Example of AGL Environments

Overview

This example implements agents across various environments within Agent Lightning. The example is designed to run on a single node with 8 GPUs, each having at least 40 GB of memory.

This example depends on the simulation environments (e.g., ALFWorld, ScienceWorld) provided in the agl-envs repository. For more information about the supported environments, please refer to the envs README.

Included Files

File/Directory	Description
`config_env/`	Configuration for environment settings. For more information, please refer to the "Configure Your Environment Settings" section.
`config_verl/`	Configuration for RL training with VerL
`add_instruction.py`	Adding instructions to the agent’s input prompt to guide the format of the response
`prompt_builder.py`	Managing conversation history and generating input prompts in multi-turn scenarios
`train_env_agent.py`	RL training script

Install Environments

Run the following script once to install the enviornment and related AGL dependency:

bash

cd contrib/recipes/envs

git clone https://github.com/agent-lightning/agl-envs
mv agl-envs agl_envs

# Install alfworld dependency
bash agl_envs/setup/setup_alfworld.sh
conda activate alfworld

# Install scienceworld dependency
bash agl_envs/setup/setup_sciworld.sh
conda activate sciworld

# Install AGL dependency
bash install_agl.sh

If you plan to use WandB for experiment tracking, log in to WandB before training.
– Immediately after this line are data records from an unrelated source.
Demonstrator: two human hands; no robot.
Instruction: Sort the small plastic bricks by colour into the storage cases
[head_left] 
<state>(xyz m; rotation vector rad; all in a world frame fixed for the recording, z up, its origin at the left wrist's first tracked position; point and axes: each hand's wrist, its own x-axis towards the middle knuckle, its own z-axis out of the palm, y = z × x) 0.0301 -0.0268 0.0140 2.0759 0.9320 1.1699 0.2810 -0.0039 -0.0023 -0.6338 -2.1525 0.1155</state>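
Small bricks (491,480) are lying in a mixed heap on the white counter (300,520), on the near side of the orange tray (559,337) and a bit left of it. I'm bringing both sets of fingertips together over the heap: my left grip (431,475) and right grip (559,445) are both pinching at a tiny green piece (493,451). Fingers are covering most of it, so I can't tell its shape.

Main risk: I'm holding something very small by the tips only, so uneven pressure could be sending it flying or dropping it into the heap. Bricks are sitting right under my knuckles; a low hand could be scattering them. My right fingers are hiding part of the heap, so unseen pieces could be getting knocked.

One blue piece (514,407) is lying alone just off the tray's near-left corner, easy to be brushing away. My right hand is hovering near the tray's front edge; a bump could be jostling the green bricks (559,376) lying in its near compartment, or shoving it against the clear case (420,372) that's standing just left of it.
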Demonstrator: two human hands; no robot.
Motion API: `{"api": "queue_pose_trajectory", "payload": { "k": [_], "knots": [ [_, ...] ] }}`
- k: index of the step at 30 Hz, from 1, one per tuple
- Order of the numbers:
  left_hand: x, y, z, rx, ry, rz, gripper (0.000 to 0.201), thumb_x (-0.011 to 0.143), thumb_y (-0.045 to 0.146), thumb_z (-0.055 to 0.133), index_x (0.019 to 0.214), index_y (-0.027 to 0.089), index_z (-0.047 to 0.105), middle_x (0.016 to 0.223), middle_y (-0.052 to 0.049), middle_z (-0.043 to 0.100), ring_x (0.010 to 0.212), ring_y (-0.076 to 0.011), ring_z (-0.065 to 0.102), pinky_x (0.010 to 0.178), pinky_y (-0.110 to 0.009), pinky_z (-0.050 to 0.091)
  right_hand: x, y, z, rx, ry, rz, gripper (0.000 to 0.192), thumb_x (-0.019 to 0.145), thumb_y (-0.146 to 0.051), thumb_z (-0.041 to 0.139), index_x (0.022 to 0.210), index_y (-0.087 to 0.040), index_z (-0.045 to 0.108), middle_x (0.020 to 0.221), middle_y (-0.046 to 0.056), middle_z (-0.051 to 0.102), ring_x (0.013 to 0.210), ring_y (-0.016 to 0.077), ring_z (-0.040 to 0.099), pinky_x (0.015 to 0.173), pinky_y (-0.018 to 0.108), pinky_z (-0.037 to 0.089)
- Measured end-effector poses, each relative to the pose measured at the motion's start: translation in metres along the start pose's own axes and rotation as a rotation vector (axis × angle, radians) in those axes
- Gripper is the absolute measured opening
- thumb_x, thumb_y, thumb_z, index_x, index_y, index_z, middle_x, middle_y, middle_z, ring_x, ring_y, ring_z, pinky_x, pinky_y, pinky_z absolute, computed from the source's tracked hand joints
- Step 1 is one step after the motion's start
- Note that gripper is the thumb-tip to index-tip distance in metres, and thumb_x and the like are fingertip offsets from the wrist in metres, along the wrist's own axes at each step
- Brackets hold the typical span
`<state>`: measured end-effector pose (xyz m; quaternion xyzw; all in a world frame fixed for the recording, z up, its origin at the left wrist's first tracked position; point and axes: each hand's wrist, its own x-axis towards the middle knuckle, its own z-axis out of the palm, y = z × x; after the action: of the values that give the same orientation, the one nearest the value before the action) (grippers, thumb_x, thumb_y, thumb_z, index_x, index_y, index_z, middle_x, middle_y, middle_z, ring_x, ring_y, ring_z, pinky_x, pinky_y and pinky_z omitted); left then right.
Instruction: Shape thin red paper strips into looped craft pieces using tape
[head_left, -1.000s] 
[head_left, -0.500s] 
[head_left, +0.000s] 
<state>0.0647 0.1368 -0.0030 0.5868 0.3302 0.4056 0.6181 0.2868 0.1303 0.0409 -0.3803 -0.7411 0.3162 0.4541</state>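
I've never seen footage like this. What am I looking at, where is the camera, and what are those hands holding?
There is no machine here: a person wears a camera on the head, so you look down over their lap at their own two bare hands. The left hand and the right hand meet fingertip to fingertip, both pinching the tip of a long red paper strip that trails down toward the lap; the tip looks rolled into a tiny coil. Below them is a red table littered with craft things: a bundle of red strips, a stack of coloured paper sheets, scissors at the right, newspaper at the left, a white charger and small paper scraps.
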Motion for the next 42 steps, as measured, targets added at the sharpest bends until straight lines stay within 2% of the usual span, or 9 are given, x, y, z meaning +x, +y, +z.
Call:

Configure Your Environment Settings

Captioner type (cot or naive)

cot: guide the agent to output its reasoning first, then take an action
naive: guide the agent to take an action directly, without outputting any reasoning

Prompt type (chat or single)

When performing multi-turn rollouts, the unit of the input prompt can be defined in two different ways.

(1) Trajectory-wise unit: All interaction history up to the current step is accumulated in a chat format and directly used to construct the next input prompt.

(2) Turn-wise unit: Only a subset of the interaction history is included for each turn. The prompt is reconstructed by combining the current turn’s state with selected past information, rather than using the full trajectory.

You can use the trajectory-wise unit by setting prompt_type to chat, and the turn-wise unit by setting prompt_type to single. Currently, for ALFWorld, we only support the single mode, while for ScienceWorld, both chat and single modes are supported.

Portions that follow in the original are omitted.